# What the task requires
Copy the data exactly; pictures stay out of the copy.

━━━━━ Source material

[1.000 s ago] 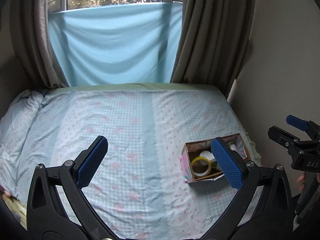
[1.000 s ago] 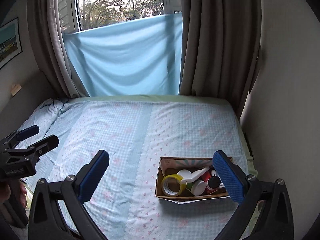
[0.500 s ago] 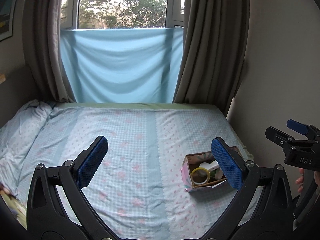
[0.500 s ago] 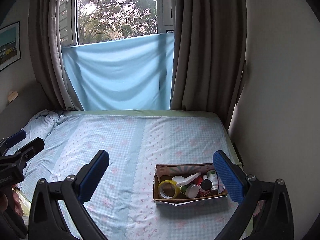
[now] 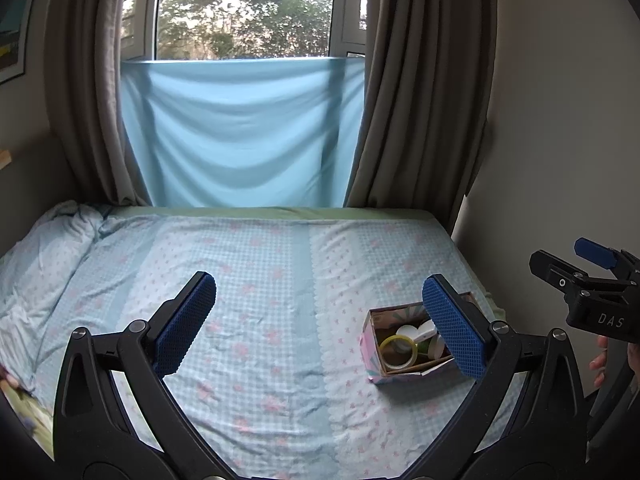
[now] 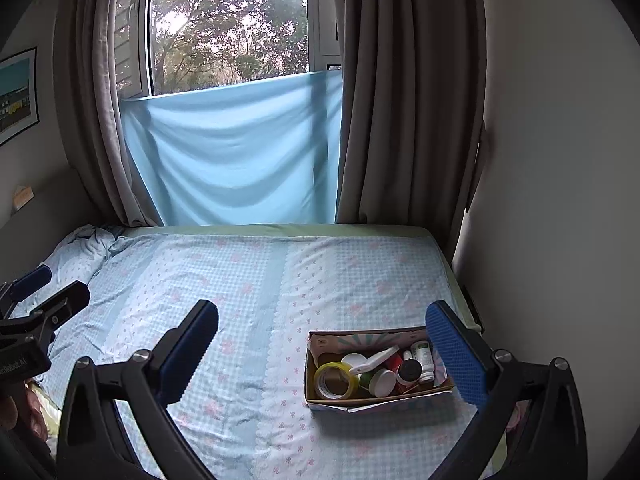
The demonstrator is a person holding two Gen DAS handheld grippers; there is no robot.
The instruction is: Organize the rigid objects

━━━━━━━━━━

# Answer area
[1.000 s ago] 
[1.000 s ago] 
[0.500 s ago] 
[0.500 s ago] 
[now] 
[now] 
The demonstrator is a person holding two Gen DAS handheld grippers; there is no robot.
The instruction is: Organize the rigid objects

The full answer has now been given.